(Beginning of DATA TO PROCESS)

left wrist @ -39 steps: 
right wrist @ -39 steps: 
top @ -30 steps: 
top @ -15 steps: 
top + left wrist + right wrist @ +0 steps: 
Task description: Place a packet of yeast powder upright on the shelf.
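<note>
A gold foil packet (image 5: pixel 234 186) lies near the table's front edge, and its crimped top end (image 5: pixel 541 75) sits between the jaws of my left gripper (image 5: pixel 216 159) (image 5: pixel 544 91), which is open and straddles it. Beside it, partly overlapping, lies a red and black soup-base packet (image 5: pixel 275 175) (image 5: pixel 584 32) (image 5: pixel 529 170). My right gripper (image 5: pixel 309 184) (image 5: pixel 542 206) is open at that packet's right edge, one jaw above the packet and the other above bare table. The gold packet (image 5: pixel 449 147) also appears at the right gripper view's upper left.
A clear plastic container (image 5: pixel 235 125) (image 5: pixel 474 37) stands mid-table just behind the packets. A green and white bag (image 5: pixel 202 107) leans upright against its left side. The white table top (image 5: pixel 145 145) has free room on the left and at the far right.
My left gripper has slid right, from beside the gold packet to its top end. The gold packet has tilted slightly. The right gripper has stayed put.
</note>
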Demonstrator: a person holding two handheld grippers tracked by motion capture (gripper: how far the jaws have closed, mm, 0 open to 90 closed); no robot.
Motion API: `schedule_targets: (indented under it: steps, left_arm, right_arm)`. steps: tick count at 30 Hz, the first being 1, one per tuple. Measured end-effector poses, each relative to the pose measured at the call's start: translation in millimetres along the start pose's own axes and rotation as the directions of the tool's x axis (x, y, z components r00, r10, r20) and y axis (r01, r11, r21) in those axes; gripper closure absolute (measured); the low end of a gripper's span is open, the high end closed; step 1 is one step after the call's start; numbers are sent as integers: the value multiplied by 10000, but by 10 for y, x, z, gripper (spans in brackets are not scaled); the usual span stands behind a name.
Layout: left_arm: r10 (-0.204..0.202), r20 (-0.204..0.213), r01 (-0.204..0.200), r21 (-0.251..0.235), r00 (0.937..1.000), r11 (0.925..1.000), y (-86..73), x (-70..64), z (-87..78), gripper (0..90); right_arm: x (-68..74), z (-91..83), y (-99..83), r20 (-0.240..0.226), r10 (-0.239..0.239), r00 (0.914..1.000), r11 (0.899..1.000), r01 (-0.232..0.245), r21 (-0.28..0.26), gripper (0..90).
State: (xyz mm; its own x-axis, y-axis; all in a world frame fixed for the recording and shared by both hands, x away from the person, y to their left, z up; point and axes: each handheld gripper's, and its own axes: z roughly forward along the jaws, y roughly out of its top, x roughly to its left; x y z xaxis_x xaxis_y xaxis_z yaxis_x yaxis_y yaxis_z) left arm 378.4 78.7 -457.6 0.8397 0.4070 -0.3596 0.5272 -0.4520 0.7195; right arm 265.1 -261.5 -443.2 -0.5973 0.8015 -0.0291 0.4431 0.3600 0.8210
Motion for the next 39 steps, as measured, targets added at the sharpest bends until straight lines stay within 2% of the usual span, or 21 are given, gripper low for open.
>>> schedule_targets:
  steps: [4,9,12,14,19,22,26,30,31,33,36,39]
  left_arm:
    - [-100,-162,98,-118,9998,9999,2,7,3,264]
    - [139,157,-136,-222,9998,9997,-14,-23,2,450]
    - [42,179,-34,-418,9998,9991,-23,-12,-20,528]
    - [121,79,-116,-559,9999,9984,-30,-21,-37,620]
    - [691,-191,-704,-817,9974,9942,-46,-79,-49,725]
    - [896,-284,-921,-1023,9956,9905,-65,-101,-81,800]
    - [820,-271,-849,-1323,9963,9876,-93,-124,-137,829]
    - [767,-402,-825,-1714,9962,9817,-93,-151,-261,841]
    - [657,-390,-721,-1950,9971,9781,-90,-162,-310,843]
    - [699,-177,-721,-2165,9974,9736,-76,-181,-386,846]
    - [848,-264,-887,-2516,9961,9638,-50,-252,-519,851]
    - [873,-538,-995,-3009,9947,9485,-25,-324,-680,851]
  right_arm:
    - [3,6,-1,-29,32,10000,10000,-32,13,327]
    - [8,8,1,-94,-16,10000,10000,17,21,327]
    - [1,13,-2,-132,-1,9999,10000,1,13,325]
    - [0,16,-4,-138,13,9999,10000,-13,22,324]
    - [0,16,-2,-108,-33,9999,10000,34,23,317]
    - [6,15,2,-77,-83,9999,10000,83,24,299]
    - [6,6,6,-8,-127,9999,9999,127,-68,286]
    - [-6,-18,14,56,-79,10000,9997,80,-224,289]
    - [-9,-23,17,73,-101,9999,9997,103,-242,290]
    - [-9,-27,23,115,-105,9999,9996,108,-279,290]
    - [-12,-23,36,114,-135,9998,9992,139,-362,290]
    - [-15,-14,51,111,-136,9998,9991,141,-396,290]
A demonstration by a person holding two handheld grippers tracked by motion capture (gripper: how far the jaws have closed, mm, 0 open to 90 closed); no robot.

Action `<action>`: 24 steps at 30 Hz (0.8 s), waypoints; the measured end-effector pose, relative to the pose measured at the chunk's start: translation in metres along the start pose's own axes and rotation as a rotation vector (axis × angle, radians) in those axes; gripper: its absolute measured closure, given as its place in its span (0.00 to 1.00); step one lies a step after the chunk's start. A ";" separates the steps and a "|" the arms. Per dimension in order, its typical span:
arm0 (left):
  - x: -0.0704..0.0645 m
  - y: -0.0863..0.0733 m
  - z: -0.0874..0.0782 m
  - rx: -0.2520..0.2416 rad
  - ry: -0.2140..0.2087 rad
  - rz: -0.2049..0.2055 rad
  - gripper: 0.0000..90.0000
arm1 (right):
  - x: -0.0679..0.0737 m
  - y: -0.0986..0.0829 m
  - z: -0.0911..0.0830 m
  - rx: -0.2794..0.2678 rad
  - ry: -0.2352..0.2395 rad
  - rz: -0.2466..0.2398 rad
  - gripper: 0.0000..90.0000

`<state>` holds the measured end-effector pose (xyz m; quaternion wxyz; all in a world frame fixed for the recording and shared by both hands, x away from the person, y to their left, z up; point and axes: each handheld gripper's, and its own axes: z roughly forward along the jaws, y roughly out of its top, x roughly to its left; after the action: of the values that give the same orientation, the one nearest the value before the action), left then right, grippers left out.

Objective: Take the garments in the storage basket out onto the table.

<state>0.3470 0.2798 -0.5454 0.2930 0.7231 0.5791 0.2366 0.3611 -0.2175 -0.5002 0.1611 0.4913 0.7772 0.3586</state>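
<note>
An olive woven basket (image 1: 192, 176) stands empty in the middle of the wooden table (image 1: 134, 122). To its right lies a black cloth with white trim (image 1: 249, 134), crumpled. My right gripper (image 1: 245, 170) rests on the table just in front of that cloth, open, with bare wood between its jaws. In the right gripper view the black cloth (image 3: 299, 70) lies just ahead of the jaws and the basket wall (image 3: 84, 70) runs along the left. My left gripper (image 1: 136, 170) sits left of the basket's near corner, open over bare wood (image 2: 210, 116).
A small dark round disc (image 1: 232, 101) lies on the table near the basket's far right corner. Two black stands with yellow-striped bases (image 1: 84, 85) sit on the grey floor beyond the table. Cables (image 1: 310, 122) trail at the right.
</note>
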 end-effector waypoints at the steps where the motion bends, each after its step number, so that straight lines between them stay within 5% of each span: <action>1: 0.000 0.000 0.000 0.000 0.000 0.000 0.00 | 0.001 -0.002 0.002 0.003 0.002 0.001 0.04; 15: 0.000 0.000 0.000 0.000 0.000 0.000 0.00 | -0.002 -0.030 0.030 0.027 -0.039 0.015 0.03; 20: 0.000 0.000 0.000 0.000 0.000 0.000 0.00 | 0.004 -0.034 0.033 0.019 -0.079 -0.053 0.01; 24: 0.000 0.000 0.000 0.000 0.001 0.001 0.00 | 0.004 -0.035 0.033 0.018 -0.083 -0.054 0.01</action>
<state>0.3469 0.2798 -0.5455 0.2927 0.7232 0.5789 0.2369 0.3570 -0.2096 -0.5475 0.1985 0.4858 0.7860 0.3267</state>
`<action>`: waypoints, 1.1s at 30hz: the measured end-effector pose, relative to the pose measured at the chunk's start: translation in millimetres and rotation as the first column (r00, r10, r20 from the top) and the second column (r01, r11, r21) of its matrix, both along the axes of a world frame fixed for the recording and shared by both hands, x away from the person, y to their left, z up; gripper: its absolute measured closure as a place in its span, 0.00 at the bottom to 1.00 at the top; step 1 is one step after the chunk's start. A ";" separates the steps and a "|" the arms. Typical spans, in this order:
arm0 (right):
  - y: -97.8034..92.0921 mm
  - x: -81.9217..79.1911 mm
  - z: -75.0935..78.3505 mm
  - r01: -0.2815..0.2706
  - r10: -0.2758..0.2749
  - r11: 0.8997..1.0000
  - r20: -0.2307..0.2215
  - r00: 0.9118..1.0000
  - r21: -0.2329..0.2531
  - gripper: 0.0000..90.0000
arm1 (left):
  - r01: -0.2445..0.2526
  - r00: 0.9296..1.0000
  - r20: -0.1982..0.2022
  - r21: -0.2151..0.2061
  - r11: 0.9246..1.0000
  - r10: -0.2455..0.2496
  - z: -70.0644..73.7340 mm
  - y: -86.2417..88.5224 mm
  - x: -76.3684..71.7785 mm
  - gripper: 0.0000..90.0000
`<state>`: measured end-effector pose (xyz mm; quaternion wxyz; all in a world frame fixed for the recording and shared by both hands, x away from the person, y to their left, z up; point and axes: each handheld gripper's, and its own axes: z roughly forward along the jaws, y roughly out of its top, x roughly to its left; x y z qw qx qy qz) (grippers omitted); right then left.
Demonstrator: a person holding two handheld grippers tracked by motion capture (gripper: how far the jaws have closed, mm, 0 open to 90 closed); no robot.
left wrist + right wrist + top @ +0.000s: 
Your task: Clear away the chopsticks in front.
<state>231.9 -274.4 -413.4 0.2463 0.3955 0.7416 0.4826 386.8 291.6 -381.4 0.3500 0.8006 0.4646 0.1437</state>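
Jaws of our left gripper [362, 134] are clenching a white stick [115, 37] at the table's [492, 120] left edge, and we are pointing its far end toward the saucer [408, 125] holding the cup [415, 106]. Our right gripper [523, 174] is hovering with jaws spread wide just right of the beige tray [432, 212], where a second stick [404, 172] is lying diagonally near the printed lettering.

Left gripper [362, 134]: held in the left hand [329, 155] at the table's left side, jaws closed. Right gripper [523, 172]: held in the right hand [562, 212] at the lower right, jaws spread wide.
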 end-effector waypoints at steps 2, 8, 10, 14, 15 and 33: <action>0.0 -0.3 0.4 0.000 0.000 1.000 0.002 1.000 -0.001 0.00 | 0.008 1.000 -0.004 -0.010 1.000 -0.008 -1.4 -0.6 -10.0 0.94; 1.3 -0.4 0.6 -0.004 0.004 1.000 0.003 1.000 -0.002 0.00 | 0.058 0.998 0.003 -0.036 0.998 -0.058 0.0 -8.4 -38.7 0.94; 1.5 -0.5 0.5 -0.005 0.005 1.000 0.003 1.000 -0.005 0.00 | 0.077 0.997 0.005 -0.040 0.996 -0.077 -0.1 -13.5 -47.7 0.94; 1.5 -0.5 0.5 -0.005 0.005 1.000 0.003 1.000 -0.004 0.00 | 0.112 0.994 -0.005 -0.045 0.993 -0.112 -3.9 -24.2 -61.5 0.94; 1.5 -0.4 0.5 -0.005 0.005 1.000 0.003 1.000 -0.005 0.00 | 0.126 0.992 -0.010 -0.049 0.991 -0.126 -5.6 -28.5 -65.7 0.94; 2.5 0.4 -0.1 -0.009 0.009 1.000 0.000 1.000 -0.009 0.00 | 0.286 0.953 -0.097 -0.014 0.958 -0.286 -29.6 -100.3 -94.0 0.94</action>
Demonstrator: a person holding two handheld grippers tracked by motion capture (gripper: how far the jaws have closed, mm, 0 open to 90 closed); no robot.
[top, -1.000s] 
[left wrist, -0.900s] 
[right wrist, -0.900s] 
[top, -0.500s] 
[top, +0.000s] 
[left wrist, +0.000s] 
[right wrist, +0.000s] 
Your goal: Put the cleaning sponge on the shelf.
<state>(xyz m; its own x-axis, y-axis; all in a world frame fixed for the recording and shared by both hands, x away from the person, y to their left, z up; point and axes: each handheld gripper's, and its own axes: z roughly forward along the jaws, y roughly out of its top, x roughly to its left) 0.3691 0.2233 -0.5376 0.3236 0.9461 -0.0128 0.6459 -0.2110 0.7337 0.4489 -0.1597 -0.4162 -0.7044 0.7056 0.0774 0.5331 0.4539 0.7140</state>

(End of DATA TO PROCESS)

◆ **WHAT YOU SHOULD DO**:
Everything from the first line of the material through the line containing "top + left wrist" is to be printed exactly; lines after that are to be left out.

◆ **ANSWER SECTION**:
left wrist @ -39 steps: 
right wrist @ -39 steps: 
top @ -30 steps: 
top @ -15 steps: 
top + left wrist + right wrist @ +0 steps: 

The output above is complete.